Traps Should Be Checked More Often Under New Bill
The bill requires only “regular” checking of traps set for mice, gophers, rats, mountain beavers and moles, regardless of whether they are kill traps or live restraining traps.
The current rule requires that live traps set for these animals be checked every 76 hours and kill traps every 30 days.
It’s the first time a major change to trap-check requirements has hit the Oregon Legislature since 2014, when bids to cut these times failed in the Legislature and before the Oregon Fish and Wildlife Commission.
Supporters see the change as more humane to both targeted and non-targeted animals.

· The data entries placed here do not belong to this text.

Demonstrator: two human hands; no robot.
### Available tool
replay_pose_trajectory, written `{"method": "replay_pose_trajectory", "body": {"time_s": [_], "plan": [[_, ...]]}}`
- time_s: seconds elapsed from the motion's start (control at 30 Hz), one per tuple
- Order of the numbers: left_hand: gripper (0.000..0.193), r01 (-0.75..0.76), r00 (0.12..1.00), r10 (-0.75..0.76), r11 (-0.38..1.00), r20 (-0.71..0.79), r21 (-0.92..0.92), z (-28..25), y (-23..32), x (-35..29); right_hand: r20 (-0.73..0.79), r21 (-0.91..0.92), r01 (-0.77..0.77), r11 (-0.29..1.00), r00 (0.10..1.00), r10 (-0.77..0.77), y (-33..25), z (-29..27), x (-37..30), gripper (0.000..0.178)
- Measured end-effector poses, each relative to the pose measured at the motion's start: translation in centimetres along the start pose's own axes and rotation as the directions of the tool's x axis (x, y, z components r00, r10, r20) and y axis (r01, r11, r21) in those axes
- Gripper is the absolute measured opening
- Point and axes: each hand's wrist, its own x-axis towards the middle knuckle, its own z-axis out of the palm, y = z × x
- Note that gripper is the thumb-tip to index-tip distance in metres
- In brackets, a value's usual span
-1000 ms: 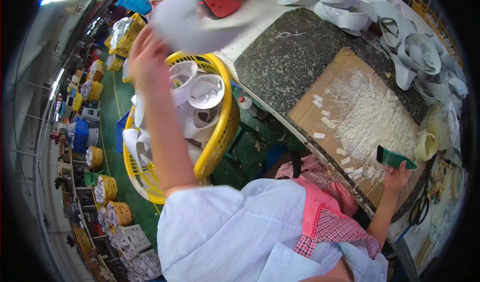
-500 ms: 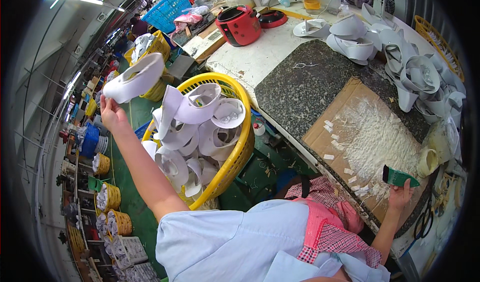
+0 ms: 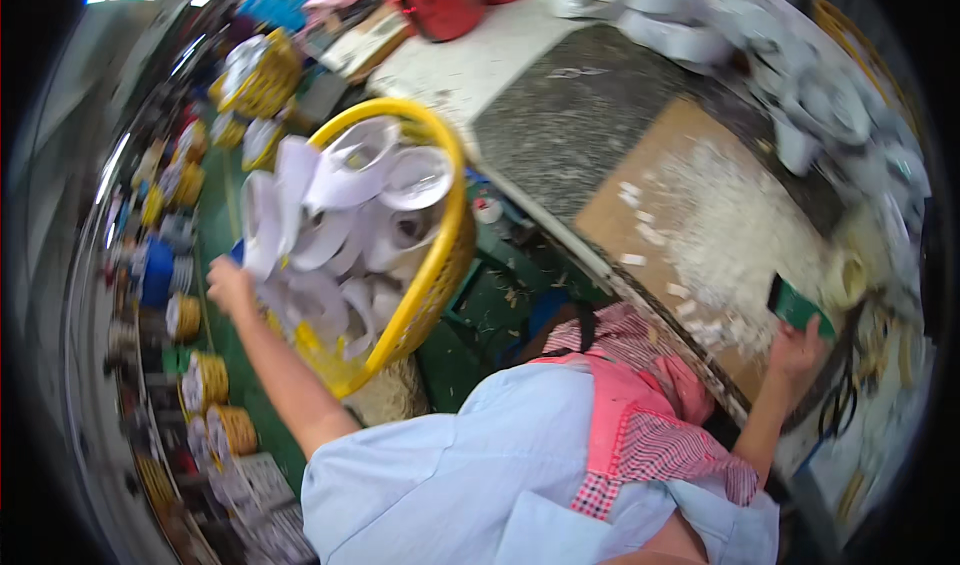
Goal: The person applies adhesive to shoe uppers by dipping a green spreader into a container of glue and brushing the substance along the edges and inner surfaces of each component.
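Note:
My left hand is at the left side of a yellow plastic basket, its fingers partly curled and blurred. Just above it a white sun visor leans at the basket's edge; whether the fingers touch it I cannot tell. Several more white visors are heaped inside the basket. My right hand grips a small green brush with a dark end, held over a cardboard sheet. A rough layer of white paste-like material covers much of that sheet, with small white pieces along its near side.
A dark stone slab lies under the cardboard on the white worktable. Grey-white visors are piled at the right, near scissors. A red pot stands at the back. Yellow baskets line the floor leftward.
My left hand has come down from holding a visor up at the left; a visor now rests at the basket's left edge. My right hand still holds the brush. The whole view has shifted.

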Motion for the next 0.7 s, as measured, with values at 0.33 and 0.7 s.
{"method": "replay_pose_trajectory", "body": {"time_s": [0.33,0.7], "plan": [[0.029,-0.76,0.456,0.438,-0.261,-0.775,-0.595,-16.5,28.8,-13.2,-0.074,-0.078,0.146,0.986,0.986,-0.151,-2.4,7.2,-0.4,0.015],[0.018,-0.781,-0.214,0.36,-0.622,-0.908,-0.063,-26.8,54.8,-38.1,-0.095,-0.598,0.188,0.779,0.948,-0.302,-7.7,5.4,-1.6,0.016]]}}
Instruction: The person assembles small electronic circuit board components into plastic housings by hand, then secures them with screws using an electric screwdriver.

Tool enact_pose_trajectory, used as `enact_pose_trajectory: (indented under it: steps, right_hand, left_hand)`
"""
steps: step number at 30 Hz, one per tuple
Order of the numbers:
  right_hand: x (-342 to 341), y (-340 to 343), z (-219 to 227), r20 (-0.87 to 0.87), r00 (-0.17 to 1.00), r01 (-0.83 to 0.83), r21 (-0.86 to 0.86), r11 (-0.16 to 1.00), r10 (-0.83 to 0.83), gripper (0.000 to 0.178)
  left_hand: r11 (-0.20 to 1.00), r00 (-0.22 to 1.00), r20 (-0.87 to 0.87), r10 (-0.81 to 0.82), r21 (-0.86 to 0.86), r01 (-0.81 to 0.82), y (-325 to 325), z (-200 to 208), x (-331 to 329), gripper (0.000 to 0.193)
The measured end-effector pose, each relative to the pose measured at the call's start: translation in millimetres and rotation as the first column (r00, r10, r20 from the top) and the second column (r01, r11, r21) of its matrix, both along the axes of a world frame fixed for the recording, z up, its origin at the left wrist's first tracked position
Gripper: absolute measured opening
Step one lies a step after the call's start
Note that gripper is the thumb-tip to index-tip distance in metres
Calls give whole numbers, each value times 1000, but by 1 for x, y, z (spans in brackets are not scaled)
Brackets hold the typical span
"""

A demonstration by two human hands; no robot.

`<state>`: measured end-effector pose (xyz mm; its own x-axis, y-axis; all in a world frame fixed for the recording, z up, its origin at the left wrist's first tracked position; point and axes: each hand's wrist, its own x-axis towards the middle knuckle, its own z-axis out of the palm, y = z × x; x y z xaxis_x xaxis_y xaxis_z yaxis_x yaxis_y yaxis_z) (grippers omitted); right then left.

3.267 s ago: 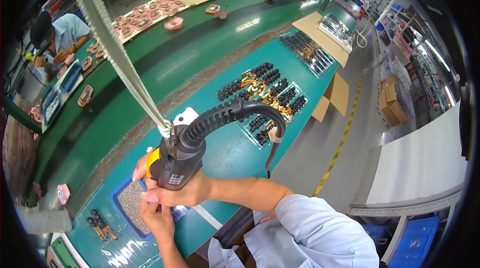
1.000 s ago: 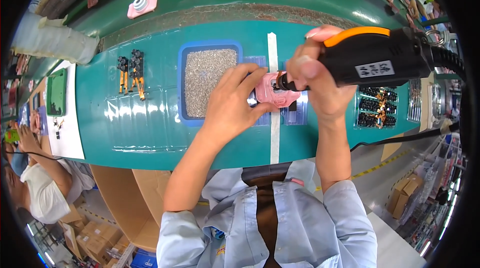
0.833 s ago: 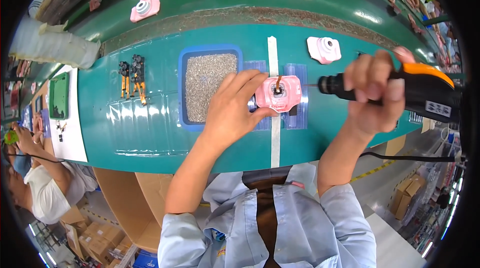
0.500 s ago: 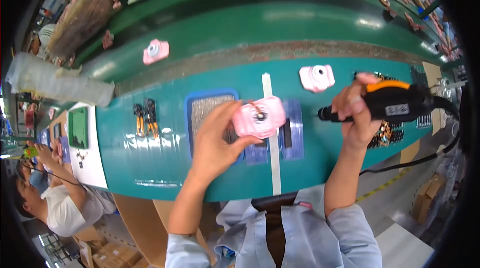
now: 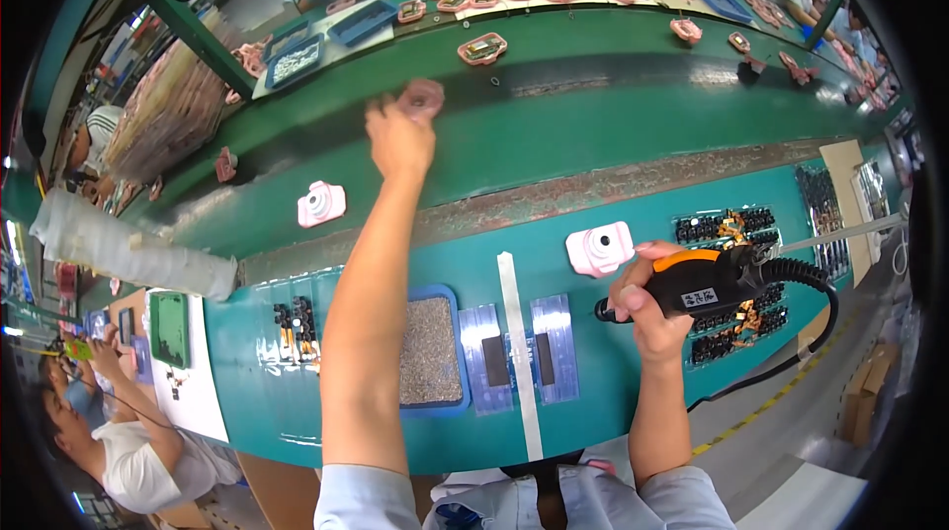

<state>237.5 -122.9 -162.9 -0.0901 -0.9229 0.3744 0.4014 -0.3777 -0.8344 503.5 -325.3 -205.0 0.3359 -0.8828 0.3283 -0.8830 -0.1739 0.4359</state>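
Observation:
My left hand is stretched out over the green conveyor belt, its fingers closed on a pink toy camera shell; both are blurred by motion. My right hand grips a black and orange electric screwdriver, its tip pointing left above the green work mat. Just beyond that hand lies a pink and white toy camera, lens up. A blue tray of small metal screws is partly hidden behind my left forearm. Beside it, two clear purplish plates with dark pads flank a white tape strip.
Another toy camera and an open pink shell lie on the belt. Rows of small black camera modules are at the right, under the screwdriver's cable. Rolled clear plastic stands left. Co-workers sit left and across the belt.
My left hand has carried the pink shell from above the plates forward and left, out over the belt. The view has tilted up. The screwdriver is still in my right hand.

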Motion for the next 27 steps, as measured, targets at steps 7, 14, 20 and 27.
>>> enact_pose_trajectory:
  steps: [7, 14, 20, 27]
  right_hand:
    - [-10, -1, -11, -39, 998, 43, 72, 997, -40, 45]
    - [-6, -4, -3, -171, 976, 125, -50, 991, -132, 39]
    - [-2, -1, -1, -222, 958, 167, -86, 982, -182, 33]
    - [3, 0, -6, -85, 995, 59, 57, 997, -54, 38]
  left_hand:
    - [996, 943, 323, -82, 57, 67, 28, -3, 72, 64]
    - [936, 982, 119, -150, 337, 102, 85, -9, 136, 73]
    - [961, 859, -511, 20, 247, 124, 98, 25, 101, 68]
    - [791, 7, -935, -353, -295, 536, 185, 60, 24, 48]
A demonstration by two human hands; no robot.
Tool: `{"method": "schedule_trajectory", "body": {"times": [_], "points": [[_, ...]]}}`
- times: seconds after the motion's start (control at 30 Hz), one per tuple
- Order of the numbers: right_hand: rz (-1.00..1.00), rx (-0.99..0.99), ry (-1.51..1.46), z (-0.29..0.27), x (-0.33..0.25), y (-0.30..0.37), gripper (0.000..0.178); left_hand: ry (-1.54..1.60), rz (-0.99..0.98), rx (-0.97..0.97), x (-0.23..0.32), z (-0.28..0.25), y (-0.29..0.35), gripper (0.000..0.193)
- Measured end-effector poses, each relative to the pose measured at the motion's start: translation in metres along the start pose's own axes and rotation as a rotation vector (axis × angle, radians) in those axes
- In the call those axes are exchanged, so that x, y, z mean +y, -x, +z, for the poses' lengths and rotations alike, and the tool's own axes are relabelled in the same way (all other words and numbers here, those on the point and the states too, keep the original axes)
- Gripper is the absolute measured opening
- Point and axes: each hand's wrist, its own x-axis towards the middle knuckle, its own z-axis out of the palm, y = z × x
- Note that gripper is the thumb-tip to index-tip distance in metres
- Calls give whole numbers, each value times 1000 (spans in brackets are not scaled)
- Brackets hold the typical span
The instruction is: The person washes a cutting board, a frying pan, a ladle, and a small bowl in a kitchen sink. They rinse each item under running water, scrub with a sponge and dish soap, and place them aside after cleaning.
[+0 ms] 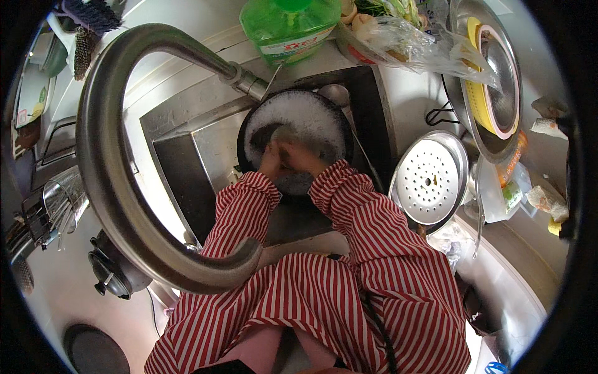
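Both my hands are over a round dark pan (243, 138) of white suds (305, 112) in the sink. My left hand (271, 162) is closed, its curled fingers against my right. My right hand (301, 157) is closed as well, reaching in from the right and touching the left. A blurred greyish shape shows just beyond the fingers; what it is, and which hand grips it, I cannot make out. Dark pan surface shows through the foam left of the hands. Striped red and white sleeves cover both forearms.
A large curved metal faucet (103, 156) arches over the left side, its head near the pan. A metal ladle (336, 95) lies at the pan's far right. A green detergent bottle (293, 31) stands behind the sink (180, 165). On the right are a perforated steamer plate (430, 199) and a yellow-rimmed strainer (476, 106).
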Motion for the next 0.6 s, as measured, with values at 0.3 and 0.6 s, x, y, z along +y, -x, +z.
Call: {"method": "schedule_trajectory", "body": {"times": [0.3,0.6], "points": [[305,265,-79,-15,-9,-8,42,-905,420,-86,-32,-27,-22,70],[170,-130,445,-26,-24,14,40,-569,15,80,-13,-23,-18,77]]}}
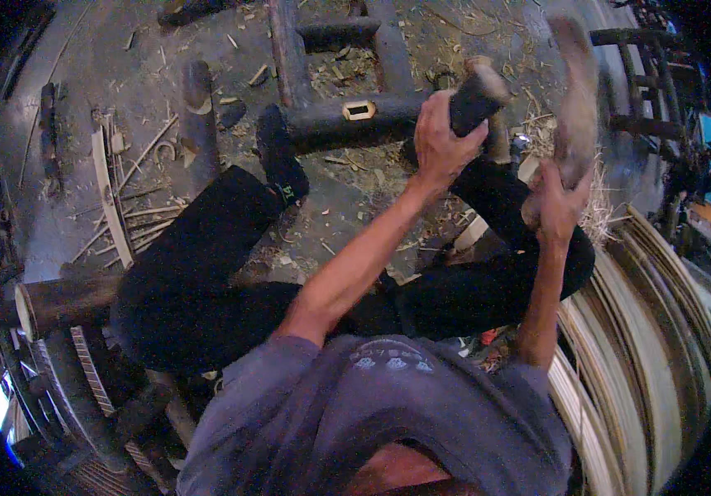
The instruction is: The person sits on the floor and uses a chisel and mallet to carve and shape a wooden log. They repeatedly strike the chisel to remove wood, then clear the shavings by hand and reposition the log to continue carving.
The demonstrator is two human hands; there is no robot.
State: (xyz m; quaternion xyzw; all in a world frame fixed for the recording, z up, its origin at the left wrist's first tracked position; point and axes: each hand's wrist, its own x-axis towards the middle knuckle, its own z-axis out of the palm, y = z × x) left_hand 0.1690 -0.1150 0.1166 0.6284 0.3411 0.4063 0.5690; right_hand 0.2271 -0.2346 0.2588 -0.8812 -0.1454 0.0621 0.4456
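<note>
My left hand (446,145) is wrapped round a short dark bark-covered log piece (473,106) with a pale cut end, raised over my right leg. Farther right, my right hand (558,202) is closed on a long light-brown wooden piece (577,107). Motion smears this piece, so whether it is a mallet or another tool cannot be told. Ahead, between my feet and beyond, lies a bark-covered log frame (322,116); its near rail has a pale rectangular mortise (359,110) cut through. A pale peg-like piece (497,142) shows just below the held log.
Wood chips cover the grey floor (330,223). A notched log (198,116) and thin strips (115,190) lie left. Bundled pale slats (645,331) curve along my right side. Another dark log frame (641,83) stands far right; a cut log (66,302) lies by my left knee.
</note>
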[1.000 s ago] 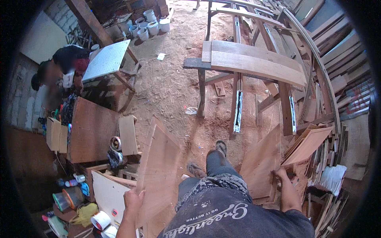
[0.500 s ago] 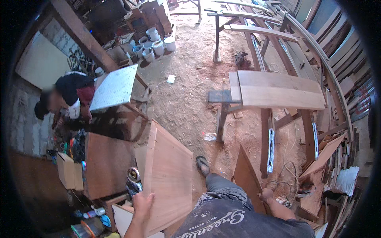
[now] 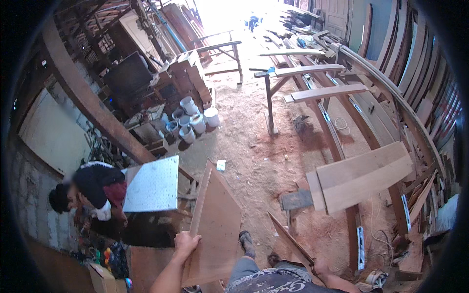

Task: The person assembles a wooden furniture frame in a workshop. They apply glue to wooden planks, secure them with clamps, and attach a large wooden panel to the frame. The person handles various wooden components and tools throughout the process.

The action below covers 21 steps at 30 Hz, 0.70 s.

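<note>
Left hand [image 3: 186, 243], seven o'clock: fingers clasp the edge of a wooden panel [image 3: 217, 222]. Right hand [image 3: 322, 267], five o'clock: fingers grip a second panel [image 3: 289, 238] (fingertips partly hidden). One flanks each side, apparently for balance and clear legs [image 3: 248, 251].

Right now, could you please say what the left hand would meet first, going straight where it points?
Likely the wooden panel the left hand grips by its edge, though depth is unclear.
</note>
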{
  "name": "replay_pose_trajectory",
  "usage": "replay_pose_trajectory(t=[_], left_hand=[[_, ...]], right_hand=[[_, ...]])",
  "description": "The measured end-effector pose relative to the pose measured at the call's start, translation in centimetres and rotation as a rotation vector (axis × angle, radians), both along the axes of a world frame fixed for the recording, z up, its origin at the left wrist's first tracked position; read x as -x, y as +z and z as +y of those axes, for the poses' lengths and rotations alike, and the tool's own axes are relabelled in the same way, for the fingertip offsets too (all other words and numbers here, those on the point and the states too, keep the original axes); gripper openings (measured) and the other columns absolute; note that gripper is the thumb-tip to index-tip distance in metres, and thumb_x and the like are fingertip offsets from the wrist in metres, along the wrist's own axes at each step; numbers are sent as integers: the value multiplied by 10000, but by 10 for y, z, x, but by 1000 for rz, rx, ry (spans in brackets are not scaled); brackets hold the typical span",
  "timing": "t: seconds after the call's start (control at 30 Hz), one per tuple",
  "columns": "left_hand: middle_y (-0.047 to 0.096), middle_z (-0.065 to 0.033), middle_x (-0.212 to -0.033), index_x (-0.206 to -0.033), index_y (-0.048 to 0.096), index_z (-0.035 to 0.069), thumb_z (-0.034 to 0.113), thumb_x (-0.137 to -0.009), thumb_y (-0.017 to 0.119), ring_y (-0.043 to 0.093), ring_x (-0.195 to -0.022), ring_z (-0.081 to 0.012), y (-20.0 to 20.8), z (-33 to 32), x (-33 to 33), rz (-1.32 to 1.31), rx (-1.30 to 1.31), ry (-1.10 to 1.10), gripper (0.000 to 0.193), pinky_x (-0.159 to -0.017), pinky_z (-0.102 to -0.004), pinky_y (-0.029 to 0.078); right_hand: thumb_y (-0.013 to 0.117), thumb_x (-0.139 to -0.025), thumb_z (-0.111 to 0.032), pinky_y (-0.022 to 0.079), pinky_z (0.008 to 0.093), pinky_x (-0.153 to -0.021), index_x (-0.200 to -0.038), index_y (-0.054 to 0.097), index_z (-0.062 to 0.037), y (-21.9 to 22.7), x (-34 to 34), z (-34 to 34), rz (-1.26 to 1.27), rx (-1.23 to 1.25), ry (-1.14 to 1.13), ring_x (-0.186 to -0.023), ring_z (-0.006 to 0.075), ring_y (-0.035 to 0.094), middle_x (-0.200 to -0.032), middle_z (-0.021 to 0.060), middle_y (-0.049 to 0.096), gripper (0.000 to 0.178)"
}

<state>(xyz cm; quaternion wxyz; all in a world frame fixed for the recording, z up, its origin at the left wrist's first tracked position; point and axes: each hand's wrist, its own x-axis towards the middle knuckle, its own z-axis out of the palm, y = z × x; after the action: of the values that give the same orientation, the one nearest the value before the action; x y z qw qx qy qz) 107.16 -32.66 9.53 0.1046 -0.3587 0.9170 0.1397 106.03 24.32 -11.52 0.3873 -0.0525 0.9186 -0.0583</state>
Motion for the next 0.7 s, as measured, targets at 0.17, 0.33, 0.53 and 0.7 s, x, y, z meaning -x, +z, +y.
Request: replay_pose_trajectory(t=[0.17, 0.33, 0.53, 0.7], left_hand=[[741, -238, -944, -968, 778, 15, 439, -745, 815, 721, -936, -398, -17, -101, 118, 23, 14, -79, 481, -873, -460, 568], [739, -246, -958, -974, 768, -11, 448, -737, 826, 722, -948, -388, -26, -179, 251, 55, -5, -132, 520, -861, -456, 570], [750, -221, -925, -951, 775, 0, 459, -719, 833, 733, -903, -374, -46, -237, 416, 112, 23, -163, 517, -836, -439, 580], [760, -202, -916, -933, 776, -8, 431, -703, 836, 748, -888, -339, -62, -268, 565, 145, 13, -158, 499, -828, -431, 587]], right_hand=[[654, -861, -359, 550, 504, -786, -1179, 691, -125, -11, 73, -88, 52, 70, -57, -898, 385, 718, -953, 188, 740, 396], [714, -771, -334, 574, 470, -798, -1141, 706, -120, -78, 141, -155, -62, -104, -125, -959, 334, 723, -1051, 169, 730, 428], [706, -779, -332, 546, 490, -893, -1145, 712, -56, -165, 164, -184, 230, -74, -379, -1065, 375, 667, -1150, 239, 683, 459], [652, -878, -367, 534, 462, -945, -1214, 708, -70, -225, 146, -190, 597, -131, -450, -1143, 348, 657, -1236, 201, 685, 453]])
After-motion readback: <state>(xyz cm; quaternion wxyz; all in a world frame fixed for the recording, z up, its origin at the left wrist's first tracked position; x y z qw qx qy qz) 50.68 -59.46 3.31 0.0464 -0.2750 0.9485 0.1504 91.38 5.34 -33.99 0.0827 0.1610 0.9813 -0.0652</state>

“Obviously, there are Oregonians who would have liked to see a wholesale ban,” said Scott Beckstead, Oregon state coordinator for the Humane Society of the United States, which has pushed for trapping reforms for more than a decade.
“We feel this is a modest, common-sense measure that puts some reasonable regulation on people trapping Oregon’s wildlife,” Beckstead said.
The signage language was added to warn people to keep themselves and their pets away from set traps and harkens back to signing language sought after a dog was killed by a beaver trap at White City’s Denman Wildlife Area in 2005.“There have been far too many family pets caught in these traps,” Beckstead said.
Trapping proponents such as the Oregon Outdoor Council, which opposes any new restrictions on trapping, deem the 24-hour requirement unworkable in places such as Eastern Oregon, where some ranches are larger than some Eastern states.